In a more competitive domestic market, prices often stabilize or even go down over time. It’s not an instant discount, but it’s a smarter way to build pricing resilience.
Reducing Our Dependence on Volatile Oil Markets
Let’s be honest: oil prices are unpredictable. Wars, embargoes, and market speculation all play a role. When we rely less on foreign oil and more on U.S. supply, we’re less at the mercy of international headlines.
In 2022, global oil disruptions led to asphalt price spikes in several states. However, regions with access to local production-like parts of the Midwest-saw more stable pricing due to shorter supply chains and fewer dependencies.
That’s a win for everyone, from paving contractors trying to quote jobs accurately to municipalities planning their budgets.
Stronger Local Economies
When domestic production grows, so do local economies. New plants and jobs mean:
- More tax revenue for towns
- More infrastructure investment
- More skilled jobs for workers in trades and tech
For instance, in 2021, a new asphalt mixing facility opened in Kentucky with the promise of creating 75 full-time jobs. Projects like these aren’t just good for contractors; they stimulate entire local economies, from housing and retail to logistics and transportation.

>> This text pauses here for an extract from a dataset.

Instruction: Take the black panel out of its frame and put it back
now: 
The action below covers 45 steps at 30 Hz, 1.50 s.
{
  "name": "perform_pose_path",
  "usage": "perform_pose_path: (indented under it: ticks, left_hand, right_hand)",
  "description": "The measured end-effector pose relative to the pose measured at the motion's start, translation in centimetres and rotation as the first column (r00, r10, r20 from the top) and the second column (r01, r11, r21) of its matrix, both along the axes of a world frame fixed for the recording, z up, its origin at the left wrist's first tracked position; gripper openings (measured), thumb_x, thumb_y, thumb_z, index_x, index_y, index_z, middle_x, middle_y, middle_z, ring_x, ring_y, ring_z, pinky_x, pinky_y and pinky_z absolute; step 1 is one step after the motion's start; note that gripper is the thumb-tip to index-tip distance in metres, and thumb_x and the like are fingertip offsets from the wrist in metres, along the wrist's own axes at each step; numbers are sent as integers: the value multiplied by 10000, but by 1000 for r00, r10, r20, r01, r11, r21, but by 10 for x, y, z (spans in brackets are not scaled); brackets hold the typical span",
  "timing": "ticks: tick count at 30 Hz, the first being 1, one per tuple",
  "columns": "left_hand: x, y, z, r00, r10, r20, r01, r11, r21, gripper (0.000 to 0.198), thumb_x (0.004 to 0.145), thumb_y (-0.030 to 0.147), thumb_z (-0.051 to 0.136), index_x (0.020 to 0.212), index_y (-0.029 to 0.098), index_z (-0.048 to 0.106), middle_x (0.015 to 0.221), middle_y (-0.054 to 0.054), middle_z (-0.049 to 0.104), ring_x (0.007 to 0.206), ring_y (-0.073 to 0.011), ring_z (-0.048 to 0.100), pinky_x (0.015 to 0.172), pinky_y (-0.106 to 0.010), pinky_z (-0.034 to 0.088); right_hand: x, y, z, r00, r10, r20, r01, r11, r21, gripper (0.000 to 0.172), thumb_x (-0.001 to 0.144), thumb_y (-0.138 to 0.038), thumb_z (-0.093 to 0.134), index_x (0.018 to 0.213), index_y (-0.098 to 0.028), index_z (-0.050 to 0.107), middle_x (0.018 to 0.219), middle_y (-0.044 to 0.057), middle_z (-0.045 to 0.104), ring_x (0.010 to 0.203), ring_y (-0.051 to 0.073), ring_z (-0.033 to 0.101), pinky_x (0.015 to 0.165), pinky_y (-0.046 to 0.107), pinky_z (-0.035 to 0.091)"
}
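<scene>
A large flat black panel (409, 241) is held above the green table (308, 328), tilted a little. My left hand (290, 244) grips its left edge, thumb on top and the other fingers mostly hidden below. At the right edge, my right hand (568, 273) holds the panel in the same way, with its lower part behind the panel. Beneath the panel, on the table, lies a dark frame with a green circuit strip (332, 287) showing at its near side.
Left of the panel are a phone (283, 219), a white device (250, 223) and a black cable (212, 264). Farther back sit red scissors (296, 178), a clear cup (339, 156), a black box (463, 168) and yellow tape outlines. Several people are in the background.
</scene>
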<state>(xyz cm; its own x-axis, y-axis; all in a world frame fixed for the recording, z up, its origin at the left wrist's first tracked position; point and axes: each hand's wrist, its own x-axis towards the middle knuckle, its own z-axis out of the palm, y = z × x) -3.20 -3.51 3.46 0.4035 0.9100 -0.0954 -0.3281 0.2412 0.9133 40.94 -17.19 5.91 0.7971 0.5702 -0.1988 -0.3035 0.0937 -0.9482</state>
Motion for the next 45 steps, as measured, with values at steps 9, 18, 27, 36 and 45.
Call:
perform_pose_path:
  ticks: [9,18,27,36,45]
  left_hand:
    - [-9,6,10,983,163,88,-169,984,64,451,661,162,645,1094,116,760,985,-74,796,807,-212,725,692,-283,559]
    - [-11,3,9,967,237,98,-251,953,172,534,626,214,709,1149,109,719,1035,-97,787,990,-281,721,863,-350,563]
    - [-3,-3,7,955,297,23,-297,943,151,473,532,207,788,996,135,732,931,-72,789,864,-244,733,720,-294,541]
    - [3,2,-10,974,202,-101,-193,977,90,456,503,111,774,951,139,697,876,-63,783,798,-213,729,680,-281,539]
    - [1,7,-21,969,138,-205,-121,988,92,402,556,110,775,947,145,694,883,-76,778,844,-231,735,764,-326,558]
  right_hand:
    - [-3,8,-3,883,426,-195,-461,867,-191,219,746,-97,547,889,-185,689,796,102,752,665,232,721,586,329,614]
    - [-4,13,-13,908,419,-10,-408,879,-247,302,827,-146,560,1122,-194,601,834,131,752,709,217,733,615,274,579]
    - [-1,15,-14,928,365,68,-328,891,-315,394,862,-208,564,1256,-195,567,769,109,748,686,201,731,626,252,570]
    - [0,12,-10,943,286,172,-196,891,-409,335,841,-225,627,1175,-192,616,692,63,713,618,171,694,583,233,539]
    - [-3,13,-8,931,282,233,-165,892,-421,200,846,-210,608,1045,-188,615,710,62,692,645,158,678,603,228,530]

And when the industry thrives locally, it also means better service and access to materials for customers-from homeowners redoing their driveways to businesses managing large commercial lots.
The Takeaway
Yes, tariffs can raise prices in the short term. But in the long run, they can build a stronger, more reliable American asphalt industry. More jobs. Better infrastructure. And potentially, more affordable paving costs as supply chains stabilize and grow.
If we play the long game, tariffs might just pave the way to a more resilient, self-reliant future.